• What you are asked to do
Output the full listing that appears below, exactly as it is presented.

• Dataset section

····················

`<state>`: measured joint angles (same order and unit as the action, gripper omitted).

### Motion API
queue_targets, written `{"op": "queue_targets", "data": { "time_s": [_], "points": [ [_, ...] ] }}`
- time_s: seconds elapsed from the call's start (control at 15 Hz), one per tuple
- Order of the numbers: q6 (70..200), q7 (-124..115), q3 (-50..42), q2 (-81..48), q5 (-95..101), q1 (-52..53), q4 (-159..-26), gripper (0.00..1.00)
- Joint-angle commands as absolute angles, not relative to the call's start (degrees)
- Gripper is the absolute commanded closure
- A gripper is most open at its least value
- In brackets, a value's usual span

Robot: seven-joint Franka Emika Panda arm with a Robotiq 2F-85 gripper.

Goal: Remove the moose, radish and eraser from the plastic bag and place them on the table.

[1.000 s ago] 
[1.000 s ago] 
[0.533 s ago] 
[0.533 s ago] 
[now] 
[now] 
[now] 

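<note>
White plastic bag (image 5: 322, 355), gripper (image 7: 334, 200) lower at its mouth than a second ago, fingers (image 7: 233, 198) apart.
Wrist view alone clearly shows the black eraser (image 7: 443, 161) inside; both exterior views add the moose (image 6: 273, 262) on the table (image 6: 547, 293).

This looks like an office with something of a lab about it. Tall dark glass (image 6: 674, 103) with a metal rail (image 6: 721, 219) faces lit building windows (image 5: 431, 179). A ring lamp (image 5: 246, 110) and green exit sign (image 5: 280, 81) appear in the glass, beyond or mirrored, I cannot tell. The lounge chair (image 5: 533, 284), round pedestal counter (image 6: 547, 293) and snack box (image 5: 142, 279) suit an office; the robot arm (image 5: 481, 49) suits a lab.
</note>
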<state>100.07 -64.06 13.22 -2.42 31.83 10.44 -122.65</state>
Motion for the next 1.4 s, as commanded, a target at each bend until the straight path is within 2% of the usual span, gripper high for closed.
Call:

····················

• Exercise response
`<state>`: measured joint angles (same order and unit as the action, gripper omitted).

### Motion API
queue_targets, written `{"op": "queue_targets", "data": { "time_s": [_], "points": [ [_, ...] ] }}`
- time_s: seconds elapsed from the call's start (control at 15 Hz), one per tuple
- Order of the numbers: q6 (70..200), q7 (-124..115), q3 (-50..42), q2 (-81..48), q5 (-95..101), q1 (-52..53), q4 (-159..-26), gripper (0.00..1.00)
- Joint-angle commands as absolute angles, not relative to the call's start (degrees)
- Gripper is the absolute commanded closure
- A gripper is most open at its least value
- In brackets, a value's usual span

Robot: seven-joint Franka Emika Panda arm with a Robotiq 2F-85 gripper.

Goal: Remove the moose, radish and eraser from the plastic bag and place them on the table.

[1.000 s ago] 
[1.000 s ago] 
[0.533 s ago] 
[0.533 s ago] 
[now] 
[now] 
[now] 

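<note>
White plastic bag (image 5: 322, 355), gripper (image 7: 334, 200) lower at its mouth than a second ago, fingers (image 7: 233, 198) apart.
Wrist view alone clearly shows the black eraser (image 7: 443, 161) inside; both exterior views add the moose (image 6: 273, 262) on the table (image 6: 547, 293).

This looks like an office with something of a lab about it. Tall dark glass (image 6: 674, 103) with a metal rail (image 6: 721, 219) faces lit building windows (image 5: 431, 179). A ring lamp (image 5: 246, 110) and green exit sign (image 5: 280, 81) appear in the glass, beyond or mirrored, I cannot tell. The lounge chair (image 5: 533, 284), round pedestal counter (image 6: 547, 293) and snack box (image 5: 142, 279) suit an office; the robot arm (image 5: 481, 49) suits a lab.
</note>
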<state>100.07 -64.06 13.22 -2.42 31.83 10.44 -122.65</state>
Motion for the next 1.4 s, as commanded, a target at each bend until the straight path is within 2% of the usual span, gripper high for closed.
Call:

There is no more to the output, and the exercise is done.